L'obesità androide è frequentemente associata a diabete di tipo II, dislipidemia, patologie cardiovascolari ed iperuricemia. Tutte queste condizioni vengono sovente raggruppate nel termine "sindrome plurimetabolica" e rappresentano un grave rischio per la salute del paziente.
Gli adipociti omentali (cellule adipose viscerali) risultano maggiori nell'obesità androide; in quella ginoide prevalgono invece gli accumuli adiposi sottocutanei.
Indagini sperimentali hanno dimostrato che gli adipociti viscerali o interni sono più sensibili all'attività lipolitica ("dimagrante") di alcuni ormoni (catecolamine). Chi soffre di obesità androide è quindi più fortunato da un lato, poiché il grasso viscerale tende ad essere smaltito più in fretta di quello sottocutaneo, e più sfortunato dall'altro, poiché un'immissione troppo elevata di acidi grassi nel sangue determina conseguenze negative per l'intero organismo.

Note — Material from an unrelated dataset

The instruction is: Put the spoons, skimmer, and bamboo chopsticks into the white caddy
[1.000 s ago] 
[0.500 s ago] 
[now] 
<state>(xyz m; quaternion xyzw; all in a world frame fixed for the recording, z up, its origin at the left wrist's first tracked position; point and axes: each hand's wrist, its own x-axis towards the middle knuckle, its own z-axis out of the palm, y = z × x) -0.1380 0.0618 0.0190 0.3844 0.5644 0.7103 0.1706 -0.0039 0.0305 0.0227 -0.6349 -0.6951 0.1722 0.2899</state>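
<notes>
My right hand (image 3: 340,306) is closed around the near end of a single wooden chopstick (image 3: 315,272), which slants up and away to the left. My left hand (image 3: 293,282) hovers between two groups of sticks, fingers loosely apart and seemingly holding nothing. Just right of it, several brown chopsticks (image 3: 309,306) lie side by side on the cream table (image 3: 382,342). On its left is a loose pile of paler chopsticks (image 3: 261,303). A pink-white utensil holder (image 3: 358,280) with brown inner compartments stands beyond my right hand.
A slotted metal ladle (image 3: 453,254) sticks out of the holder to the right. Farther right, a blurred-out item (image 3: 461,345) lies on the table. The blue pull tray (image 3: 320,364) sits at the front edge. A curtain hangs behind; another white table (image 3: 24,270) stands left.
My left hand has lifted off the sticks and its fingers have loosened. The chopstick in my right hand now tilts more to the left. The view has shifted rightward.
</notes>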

Quando le molecole adipose e non (gli adipociti rilasciano anche ormoni e sostanze ad azione pro-infiammatoria) provenienti dal metabolismo del grasso viscerale raggiungono il fegato, lo "inondano" e ne alterano il funzionamento. La modificazione del metabolismo epatico provoca alterazioni di molti valori ematici e facilita l'insorgenza di iperinsulinismo/insulinoresistenza (diabete di tipo II) e malattie cardiovascolari (ipertensione, dislipidemie, infarto del miocardio).

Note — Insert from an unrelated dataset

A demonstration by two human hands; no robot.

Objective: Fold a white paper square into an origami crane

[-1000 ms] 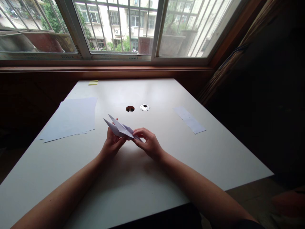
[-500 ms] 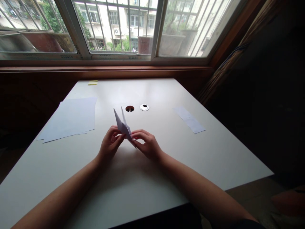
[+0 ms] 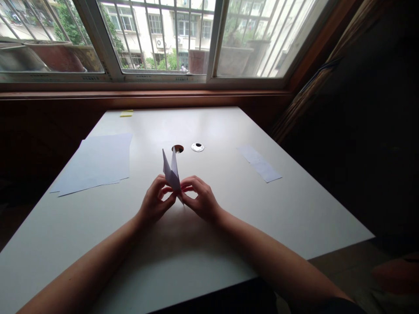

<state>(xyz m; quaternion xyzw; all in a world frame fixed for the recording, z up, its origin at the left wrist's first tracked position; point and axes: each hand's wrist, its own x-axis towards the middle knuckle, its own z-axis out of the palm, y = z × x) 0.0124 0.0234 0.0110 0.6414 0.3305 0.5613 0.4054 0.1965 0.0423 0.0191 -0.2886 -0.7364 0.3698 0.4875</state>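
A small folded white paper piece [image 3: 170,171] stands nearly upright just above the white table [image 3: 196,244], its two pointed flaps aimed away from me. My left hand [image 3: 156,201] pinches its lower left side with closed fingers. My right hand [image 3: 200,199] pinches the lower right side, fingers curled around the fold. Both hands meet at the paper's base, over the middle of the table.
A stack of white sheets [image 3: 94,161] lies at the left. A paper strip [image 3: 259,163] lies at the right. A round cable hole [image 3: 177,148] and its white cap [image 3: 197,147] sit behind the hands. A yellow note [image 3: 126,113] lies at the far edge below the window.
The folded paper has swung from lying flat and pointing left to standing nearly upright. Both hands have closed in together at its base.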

All'origine dell'obesità androide vi sono diversi fattori costituzionali (genetici, ormonali) ed ambientali (abuso di alcol). La ricerca ha evidenziato che anche nelle persone normopopeso e sovrappeso possono esserci importanti accumuli di grasso intorno agli organi interni. Anche gli individui apparentemente magri possono quindi essere esposti ad un aumentato rischio per tutte le patologie tradizionalmente associate all'obesità androide.
Per approfondire.Il grasso viscerale può essere perso con l'esercizio fisico.
L'attività fisica si è dimostrata tra le strategie più efficaci per favorire la ridistribuzione del grasso corporeo e la perdita di quello localizzato in sede intra-addominale. E' bene sottolineare che quando si inizia un programma dimagrante basato sul regolare esercizio fisico, la perdita adiposa potrebbe essere controbilanciata dall'ipertrofia muscolare. Di conseguenza il peso del soggetto obeso potrebbe rimanere costante.
Al contrario di quello viscerale, il grasso sottocutaneo, più abbondante nell'obesità ginoide, oppone maggiore resistenza agli effetti lipolitici delle terapie dimagranti (farmacologiche, dietetiche, comportamentali, sportive ecc.).